Where, Xbest represents the current global optimal position, is the random number that follows the standard normal distribution and is used as the step size control parameter, beta is a random number ranging from -1 to 1, Fi represents the fitness value of the current individual sparrow, FG represents the global best fitness value, fw represents the global worst fitness value, Does the one like the left ear read “Il Buzeno”? “One not zeno” means a constant that avoids a zero in the denominator. When FI >fg, sparrows are at the edge of the population and vulnerable to predators. When FI = FG, sparrows in the middle of the population are also in danger and need to be close to other sparrows to reduce the risk of being preyed on.
2. Sparrow Search Algorithm Based on Sobol Sequence and Criss-crossing Strategy (SSASC)

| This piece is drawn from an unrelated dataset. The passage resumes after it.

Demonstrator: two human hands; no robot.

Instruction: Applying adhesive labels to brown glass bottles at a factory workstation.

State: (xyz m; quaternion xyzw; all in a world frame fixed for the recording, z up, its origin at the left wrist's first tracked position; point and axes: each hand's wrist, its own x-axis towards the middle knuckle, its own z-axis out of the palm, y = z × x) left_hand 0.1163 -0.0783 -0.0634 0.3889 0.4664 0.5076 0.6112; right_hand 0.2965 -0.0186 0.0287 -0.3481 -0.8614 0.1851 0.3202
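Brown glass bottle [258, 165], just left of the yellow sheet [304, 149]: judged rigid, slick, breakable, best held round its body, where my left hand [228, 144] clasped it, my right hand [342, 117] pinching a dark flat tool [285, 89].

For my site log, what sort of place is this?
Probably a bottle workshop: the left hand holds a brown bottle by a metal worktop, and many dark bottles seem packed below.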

To solve the problems of sparrow search algorithm (SSA), such as easy to fall into local optimum and slow convergence speed, this paper proposes a sparrow search algorithm (SSASC) based on Sobol sequence and cross and cross. Firstly, Sobol sequences in the random sampling method are introduced in the initialization stage to enhance the diversity and ergodicity of the population. Secondly, an exponential form of nonlinear inertia weight is proposed to improve the convergence efficiency of the algorithm. Finally, the crosswise strategy is used to improve the algorithm, the crosswise strategy is used to enhance the global search ability, and the crosswise strategy is used to keep the diversity of the population and prevent the algorithm from falling into local optimum. Thirteen benchmark functions were selected for simulation experiments, and Wilcoxon test and Friedman test were used to evaluate the performance of the algorithm. By extending the benchmark function from 10 dimensions to 100 dimensions, SSASC consistently ranked first in mean and standard deviation compared to other meta-heuristic algorithms. Experimental results show that the algorithm has substantial advantages in convergence speed and accuracy.
Three, part of the code
function [FoodFitness,FoodPosition,Convergence_curve]=SSA(N,Max_iter,lb,ub,dim,fobj) if size(ub,1)==1 ub=ones(dim,1)*ub; lb=ones(dim,1)*lb; end Convergence_curve = zeros(1,Max_iter); %Initialize the positions of salps SalpPositions=initialization(N,dim,ub,lb); FoodPosition=zeros(1,dim); FoodFitness=inf; %calculate the fitness of initial salps for i=1:size(SalpPositions,1) SalpFitness(1,i)=fobj(SalpPositions(i,:)); end [sorted_salps_fitness,sorted_indexes]=sort(SalpFitness); for newindex=1:N Sorted_salps(newindex,:)=SalpPositions(sorted_indexes(newindex),:); end FoodPosition=Sorted_salps(1,:); FoodFitness=sorted_salps_fitness(1); %Main loop l=2; % start from the second iteration since the first iteration was dedicated to calculating the fitness of salps while l<Max_iter+1 c1 = 2*exp(-(4*l/Max_iter)^2); % Eq. (3.2) in the paper for I =1:size(SalpPositions,1) SalpPositions= SalpPositions'; if i<=N/2 for j=1:1:dim c2=rand(); c3=rand(); % % % % % % % % % % % % % % Eq. (3.1) in the paper % % % % % % % % % % % % % % if c3 < 0.5 SalpPositions(j,i)=FoodPosition(j)+c1*((ub(j)-lb(j))*c2+lb(j)); else SalpPositions(j,i)=FoodPosition(j)-c1*((ub(j)-lb(j))*c2+lb(j)); end %%%%%%%%%%%%%%%%%%%%%%%%%%%%%%%%%%%%%%%%%%%%%%%%%%%%%% end elseif i>N/2 && i<N+1 point1=SalpPositions(:,i-1); point2=SalpPositions(:,i); SalpPositions(:,i)=(point2+point1)/2; % % Eq. (3.4) in the paper end SalpPositions= SalpPositions'; end for i=1:size(SalpPositions,1) Tp=SalpPositions(i,:)>ub'; Tm=SalpPositions(i,:)<lb'; SalpPositions(i,:)=(SalpPositions(i,:).*(~(Tp+Tm)))+ub'.*Tp+lb'.*Tm; SalpFitness(1,i)=fobj(SalpPositions(i,:)); if SalpFitness(1,i)<FoodFitness FoodPosition=SalpPositions(i,:); FoodFitness=SalpFitness(1,i); end end Convergence_curve(l)=FoodFitness; l = l + 1; endCopy the code
4. Simulation results
Five, reference and code private message blogger
[1] Duan Yuxian, LIU Changyun. Sparrow search algorithm based on Sobol sequence and criss-crossing strategy [J]. Computer Applications,{3},{4}{5}:1-9[2021-07-14].